Überwältigende Resonanz bei der Akquise

Die Resonanz sei überwältigend gewesen. „Es hat richtig Spaß gemacht, die Unternehmen für die Ausbildungsoffensive zu akquirieren“, berichtete Uta Kupsch. So sei es sogar gelungen, noch mehr Betriebe für die Teilnahme zu gewinnen. Mit den Agrargesellschaften Bergsdorf und Wesendorf seien diesmal auch zwei Arbeitgeber von sogenannten Grünen Berufen vertreten. Erstmalig ist auch das Georg-Mendheim-Oberstufenzentrum Zehdenick unter den Ausstellern. Das OSZ wird für die Abitur- und Fachabiturausbildung in Zehdenick werben und seine beruflichen Bildungsgänge vorstellen.

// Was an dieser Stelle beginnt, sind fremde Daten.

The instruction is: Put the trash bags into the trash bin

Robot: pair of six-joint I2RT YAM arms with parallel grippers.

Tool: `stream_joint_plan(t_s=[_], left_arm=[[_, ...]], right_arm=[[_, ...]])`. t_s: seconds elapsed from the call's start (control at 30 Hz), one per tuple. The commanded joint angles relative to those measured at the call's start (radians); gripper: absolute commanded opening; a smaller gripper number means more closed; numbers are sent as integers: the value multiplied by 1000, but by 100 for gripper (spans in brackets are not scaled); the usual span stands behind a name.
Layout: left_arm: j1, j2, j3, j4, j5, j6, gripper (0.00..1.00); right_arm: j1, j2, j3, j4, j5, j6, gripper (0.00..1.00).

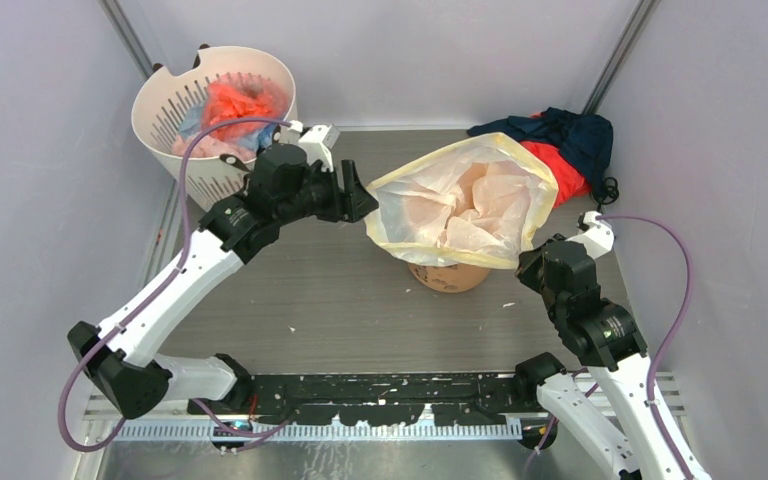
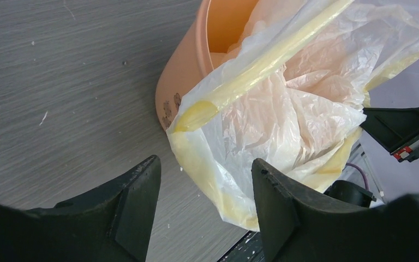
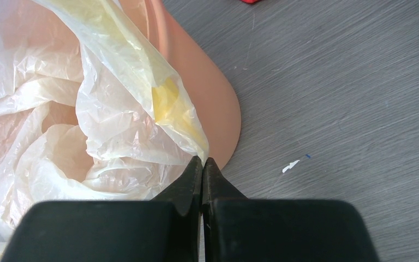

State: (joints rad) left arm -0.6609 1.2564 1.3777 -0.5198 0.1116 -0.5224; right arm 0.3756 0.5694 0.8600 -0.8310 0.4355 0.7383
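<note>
The pale-yellow translucent trash bag [image 1: 460, 205] is spread open over the orange bin [image 1: 450, 277], its middle sunk inside and its rim hanging outside. My left gripper [image 1: 363, 203] is open at the bag's left edge. In the left wrist view its jaws [image 2: 204, 183] stand wide apart, with the bag's hanging rim [image 2: 223, 180] just beyond them and the bin [image 2: 180, 82] behind. My right gripper [image 1: 532, 262] is at the bag's right edge. In the right wrist view it [image 3: 203, 164] is shut, pinching the bag's rim [image 3: 114, 109] beside the bin's wall [image 3: 207, 93].
A white slotted basket [image 1: 165, 120] holding red, pink and blue plastic bundles [image 1: 235, 105] stands at the back left, behind my left arm. A red and navy cloth heap [image 1: 570, 140] lies at the back right. Small white scraps [image 3: 292, 164] dot the grey table.
</note>
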Motion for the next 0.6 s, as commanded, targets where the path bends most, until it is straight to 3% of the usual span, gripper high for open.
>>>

Umzug in die Turnhalle ermöglicht Einhaltung der Abstandsregeln

Um die notwendigen Abstandsregeln einhalten zu können, zieht die Ausbildungsmesse vom Schulgebäude in die benachbarte Turnhalle um. Dort ist nicht nur ausreichend Platz für die 20 Aussteller, sondern auch für jeweils 70 Schüler und deren Eltern. Um das Ganze noch weiter zu entzerren, wird es zwei Durchgänge geben. Teilnehmen werden die 9. und 10. Klassen der Exin-Oberschule und erstmalig auch die 12. Klasse des Beruflichen Gymnasiums Zehdenick. Denn auch unter angehenden Abiturienten gebe es durchaus Interessenten an einer Ausbildung in Zehdenick. Jeder Schüler hat die Möglichkeit, sich bei zwei Firmen vorzustellen. Darüber hinaus ist es vorgesehen, noch einen Termin für eine Betriebsbesichtigung zu vereinbaren, um diese näher kennenzulernen und womöglich das Gespräch mit Azubis zu führen. Auch das ist neu. Denn voriges Jahr fand dieses zweites Gespräch in der Schule selbst statt, fand aber nicht die gewünschte Resonanz.

Am 1. Dezember wird Betriebsluft geschnuppert

Deshalb haben die Schüler am 1. Dezember ab 13.30 Uhr Gelegenheit, Betriebsluft zu schnuppern und vielleicht sogar schon einen Praktikumsplatz festzumachen. Bei der Ausbildungsoffensive gehe es einmal mehr darum, die Jugendlichen in der Region zu halten, wenn sie ihren Schulabschluss in der Tasche haben. Wenn sie der Region den Rücken kehren, gingen sie der Stadt verloren. Dabei seien vor allem Handwerksbetrieb vor Ort auf Nachwuchs dringend angewiesen, erläuterten die Initiatoren ihr Konzept.